• **What is being asked**: What you return must match every record word for word.

• **Input data**:

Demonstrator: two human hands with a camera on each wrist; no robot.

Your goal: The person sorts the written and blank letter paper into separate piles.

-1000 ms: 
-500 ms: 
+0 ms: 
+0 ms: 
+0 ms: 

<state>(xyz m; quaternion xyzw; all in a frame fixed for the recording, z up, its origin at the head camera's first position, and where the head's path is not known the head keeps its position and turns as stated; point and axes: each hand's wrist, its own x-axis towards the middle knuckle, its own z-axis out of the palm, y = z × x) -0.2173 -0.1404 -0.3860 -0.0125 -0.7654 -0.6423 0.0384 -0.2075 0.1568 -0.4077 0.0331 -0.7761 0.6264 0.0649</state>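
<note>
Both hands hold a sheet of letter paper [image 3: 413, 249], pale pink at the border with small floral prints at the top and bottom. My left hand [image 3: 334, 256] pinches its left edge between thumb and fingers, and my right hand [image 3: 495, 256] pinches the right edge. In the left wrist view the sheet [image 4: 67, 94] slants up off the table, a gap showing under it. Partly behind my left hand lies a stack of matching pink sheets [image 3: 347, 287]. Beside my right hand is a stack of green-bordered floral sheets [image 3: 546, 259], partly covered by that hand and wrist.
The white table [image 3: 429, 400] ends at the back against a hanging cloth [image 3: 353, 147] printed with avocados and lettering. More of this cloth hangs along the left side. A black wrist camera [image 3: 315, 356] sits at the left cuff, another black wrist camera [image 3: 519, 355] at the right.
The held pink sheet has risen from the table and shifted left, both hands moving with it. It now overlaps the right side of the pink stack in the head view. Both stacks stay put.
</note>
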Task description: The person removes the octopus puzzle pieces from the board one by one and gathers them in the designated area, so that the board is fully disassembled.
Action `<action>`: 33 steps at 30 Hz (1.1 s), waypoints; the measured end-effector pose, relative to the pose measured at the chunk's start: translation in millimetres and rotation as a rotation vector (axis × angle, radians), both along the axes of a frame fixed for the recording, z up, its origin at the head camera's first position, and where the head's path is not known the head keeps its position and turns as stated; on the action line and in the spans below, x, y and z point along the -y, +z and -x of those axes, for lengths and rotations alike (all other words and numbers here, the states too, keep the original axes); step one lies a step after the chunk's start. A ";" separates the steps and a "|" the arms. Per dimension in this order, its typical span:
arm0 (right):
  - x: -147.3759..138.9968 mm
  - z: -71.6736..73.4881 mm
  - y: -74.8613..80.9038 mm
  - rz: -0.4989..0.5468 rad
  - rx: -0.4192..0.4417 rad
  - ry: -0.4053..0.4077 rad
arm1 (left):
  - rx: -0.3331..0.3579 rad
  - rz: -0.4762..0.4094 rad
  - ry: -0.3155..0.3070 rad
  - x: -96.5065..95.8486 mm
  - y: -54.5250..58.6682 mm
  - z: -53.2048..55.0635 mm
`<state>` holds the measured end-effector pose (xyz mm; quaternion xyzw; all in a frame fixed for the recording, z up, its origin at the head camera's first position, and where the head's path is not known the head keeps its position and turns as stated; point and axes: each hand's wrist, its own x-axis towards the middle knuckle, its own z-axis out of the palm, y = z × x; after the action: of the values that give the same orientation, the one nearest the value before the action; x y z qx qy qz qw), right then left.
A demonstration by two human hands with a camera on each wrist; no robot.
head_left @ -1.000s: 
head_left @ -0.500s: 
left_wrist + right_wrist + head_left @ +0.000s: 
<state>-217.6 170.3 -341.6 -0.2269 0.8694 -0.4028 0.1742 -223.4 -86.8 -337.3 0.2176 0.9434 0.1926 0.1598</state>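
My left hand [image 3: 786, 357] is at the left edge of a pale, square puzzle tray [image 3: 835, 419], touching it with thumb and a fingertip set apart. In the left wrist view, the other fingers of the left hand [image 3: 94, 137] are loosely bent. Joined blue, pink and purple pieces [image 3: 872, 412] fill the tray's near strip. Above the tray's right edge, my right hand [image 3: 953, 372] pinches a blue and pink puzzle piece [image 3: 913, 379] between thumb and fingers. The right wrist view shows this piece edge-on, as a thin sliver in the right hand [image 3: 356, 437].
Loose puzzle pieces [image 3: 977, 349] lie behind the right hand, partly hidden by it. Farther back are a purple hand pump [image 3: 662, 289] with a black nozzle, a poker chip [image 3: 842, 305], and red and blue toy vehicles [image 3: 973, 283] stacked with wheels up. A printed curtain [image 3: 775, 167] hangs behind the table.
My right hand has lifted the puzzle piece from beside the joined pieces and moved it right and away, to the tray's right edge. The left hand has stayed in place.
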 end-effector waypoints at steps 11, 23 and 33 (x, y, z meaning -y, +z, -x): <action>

• **Expected output**:
Demonstrator: two human hands with a camera on each wrist; no robot.

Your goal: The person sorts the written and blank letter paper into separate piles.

-1000 ms: 
-500 ms: 
+0 ms: 
+0 ms: 
+0 ms: 

<state>(xyz m; quaternion xyzw; all in a frame fixed for the recording, z up, its origin at the head camera's first position, and where the head's path is not known the head keeps its position and turns as stated; point and axes: each hand's wrist, its own x-axis towards the middle knuckle, its own z-axis out of the palm, y = z × x) -0.2173 -0.1404 -0.3860 -0.0125 -0.7654 -0.6423 0.0384 -0.2075 0.1568 -0.4077 0.0331 -0.7761 0.6264 0.0649</state>
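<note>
Both hands hold a sheet of letter paper [image 3: 413, 249], pale pink at the border with small floral prints at the top and bottom. My left hand [image 3: 334, 256] pinches its left edge between thumb and fingers, and my right hand [image 3: 495, 256] pinches the right edge. In the left wrist view the sheet [image 4: 67, 94] slants up off the table, a gap showing under it. Partly behind my left hand lies a stack of matching pink sheets [image 3: 347, 287]. Beside my right hand is a stack of green-bordered floral sheets [image 3: 546, 259], partly covered by that hand and wrist.
The white table [image 3: 429, 400] ends at the back against a hanging cloth [image 3: 353, 147] printed with avocados and lettering. More of this cloth hangs along the left side. A black wrist camera [image 3: 315, 356] sits at the left cuff, another black wrist camera [image 3: 519, 355] at the right.
The held pink sheet has risen from the table and shifted left, both hands moving with it. It now overlaps the right side of the pink stack in the head view. Both stacks stay put.
</note>
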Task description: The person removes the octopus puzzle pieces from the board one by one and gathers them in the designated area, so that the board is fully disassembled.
Action `<action>`: 33 steps at 30 Hz (1.1 s), waypoints; the measured end-effector pose, relative to the pose measured at the chunk's start: translation in millimetres and rotation as a rotation vector (axis × angle, radians), both along the axes of a frame fixed for the recording, z up, its origin at the head camera's first position, and where the head's path is not known the head keeps its position and turns as stated; on the action line and in the spans below, x, y and z point along the -y, +z and -x of those axes, for lengths and rotations alike (all other words and numbers here, the states too, keep the original axes); step one lies a step after the chunk's start. A ";" separates the steps and a "|" the arms. Per dimension in this order, its typical span:
arm0 (right):
  - x: -147.3759..138.9968 mm
  - z: -71.6736..73.4881 mm
  - y: -74.8613..80.9038 mm
  - rz: -0.4989..0.5468 rad
  - rx: -0.4192..0.4417 rad
  - ry: -0.4053..0.4077 rad
arm1 (left):
  - rx: -0.3331..0.3579 rad
  - rz: -0.4762..0.4094 rad
  - ry: -0.3155..0.3070 rad
  - x: -96.5065..95.8486 mm
  - y: -54.5250..58.6682 mm
  - z: -53.2048..55.0635 mm
`<state>` holds the measured end-effector pose (xyz mm; quaternion xyzw; all in a frame fixed for the recording, z up, its origin at the head camera's first position, and where the head's path is not known the head keeps its position and turns as stated; point and axes: each hand's wrist, its own x-axis towards the middle knuckle, its own z-axis out of the palm, y = z × x; after the action: of the values that give the same orientation, the one nearest the value before the action; x y z qx qy qz qw), right then left.
A demonstration by two human hands with a camera on each wrist; no robot.
head_left @ -1.000s: 
head_left @ -0.500s: 
left_wrist + right_wrist + head_left @ +0.000s: 
<state>-217.6 170.3 -341.6 -0.2269 0.8694 -0.4028 0.1742 -223.4 -86.8 -337.3 0.2176 0.9434 0.1926 0.1598</state>
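My left hand [image 3: 786, 357] is at the left edge of a pale, square puzzle tray [image 3: 835, 419], touching it with thumb and a fingertip set apart. In the left wrist view, the other fingers of the left hand [image 3: 94, 137] are loosely bent. Joined blue, pink and purple pieces [image 3: 872, 412] fill the tray's near strip. Above the tray's right edge, my right hand [image 3: 953, 372] pinches a blue and pink puzzle piece [image 3: 913, 379] between thumb and fingers. The right wrist view shows this piece edge-on, as a thin sliver in the right hand [image 3: 356, 437].
Loose puzzle pieces [image 3: 977, 349] lie behind the right hand, partly hidden by it. Farther back are a purple hand pump [image 3: 662, 289] with a black nozzle, a poker chip [image 3: 842, 305], and red and blue toy vehicles [image 3: 973, 283] stacked with wheels up. A printed curtain [image 3: 775, 167] hangs behind the table.
My right hand has lifted the puzzle piece from beside the joined pieces and moved it right and away, to the tray's right edge. The left hand has stayed in place.
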 end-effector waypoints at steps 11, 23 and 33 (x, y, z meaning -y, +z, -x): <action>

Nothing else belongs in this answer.